:: Requirement ::
Only one stretch of the records below should be repeated. It starts with the line containing "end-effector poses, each" and goes on through the line containing "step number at", exactly as written.

:: Data to use ::
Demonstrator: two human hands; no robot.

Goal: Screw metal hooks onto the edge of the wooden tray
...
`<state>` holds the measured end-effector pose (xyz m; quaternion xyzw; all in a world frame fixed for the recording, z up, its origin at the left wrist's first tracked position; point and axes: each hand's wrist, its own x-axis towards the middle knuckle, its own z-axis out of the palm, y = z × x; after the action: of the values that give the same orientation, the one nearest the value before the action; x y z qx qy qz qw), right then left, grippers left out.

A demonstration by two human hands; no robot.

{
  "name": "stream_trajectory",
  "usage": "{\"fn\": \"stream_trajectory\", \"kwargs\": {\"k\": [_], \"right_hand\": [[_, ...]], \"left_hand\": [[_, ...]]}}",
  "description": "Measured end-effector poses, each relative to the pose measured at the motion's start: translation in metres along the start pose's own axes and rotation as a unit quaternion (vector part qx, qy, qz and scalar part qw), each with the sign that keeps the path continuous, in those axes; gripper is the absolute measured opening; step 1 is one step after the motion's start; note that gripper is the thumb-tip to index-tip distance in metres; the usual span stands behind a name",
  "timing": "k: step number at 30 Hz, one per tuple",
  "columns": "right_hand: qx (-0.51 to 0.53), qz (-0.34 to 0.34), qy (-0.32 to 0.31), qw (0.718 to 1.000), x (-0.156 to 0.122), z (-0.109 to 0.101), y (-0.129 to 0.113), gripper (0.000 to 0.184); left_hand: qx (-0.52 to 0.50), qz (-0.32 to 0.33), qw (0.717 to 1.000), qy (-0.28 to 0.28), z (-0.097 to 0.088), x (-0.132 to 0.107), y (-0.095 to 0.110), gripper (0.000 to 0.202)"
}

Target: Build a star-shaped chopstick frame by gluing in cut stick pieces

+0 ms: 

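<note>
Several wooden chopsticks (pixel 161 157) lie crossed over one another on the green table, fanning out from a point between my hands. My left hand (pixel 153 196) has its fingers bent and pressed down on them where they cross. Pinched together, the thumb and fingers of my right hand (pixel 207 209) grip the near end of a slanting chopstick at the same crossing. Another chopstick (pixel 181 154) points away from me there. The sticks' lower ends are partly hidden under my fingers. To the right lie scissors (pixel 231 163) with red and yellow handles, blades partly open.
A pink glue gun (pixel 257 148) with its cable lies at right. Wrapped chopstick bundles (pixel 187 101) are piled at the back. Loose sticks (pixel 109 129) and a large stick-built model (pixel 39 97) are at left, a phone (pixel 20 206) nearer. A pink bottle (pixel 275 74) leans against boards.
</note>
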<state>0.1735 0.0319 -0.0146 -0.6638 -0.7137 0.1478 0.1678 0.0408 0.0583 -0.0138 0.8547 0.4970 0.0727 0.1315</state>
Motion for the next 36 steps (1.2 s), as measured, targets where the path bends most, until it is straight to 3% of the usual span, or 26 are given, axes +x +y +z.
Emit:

:: Your response ::
  "description": "Measured end-effector poses, each relative to the pose measured at the motion's start: translation in metres along the start pose's own axes and rotation as a unit quaternion (vector part qx, qy, qz and scalar part qw), each with the sign that keeps the path continuous, in those axes; gripper is the absolute measured opening; step 1 is one step after the motion's start; note that gripper is the thumb-tip to index-tip distance in metres; the usual span stands behind a name",
  "timing": "k: step number at 30 Hz, one per tuple",

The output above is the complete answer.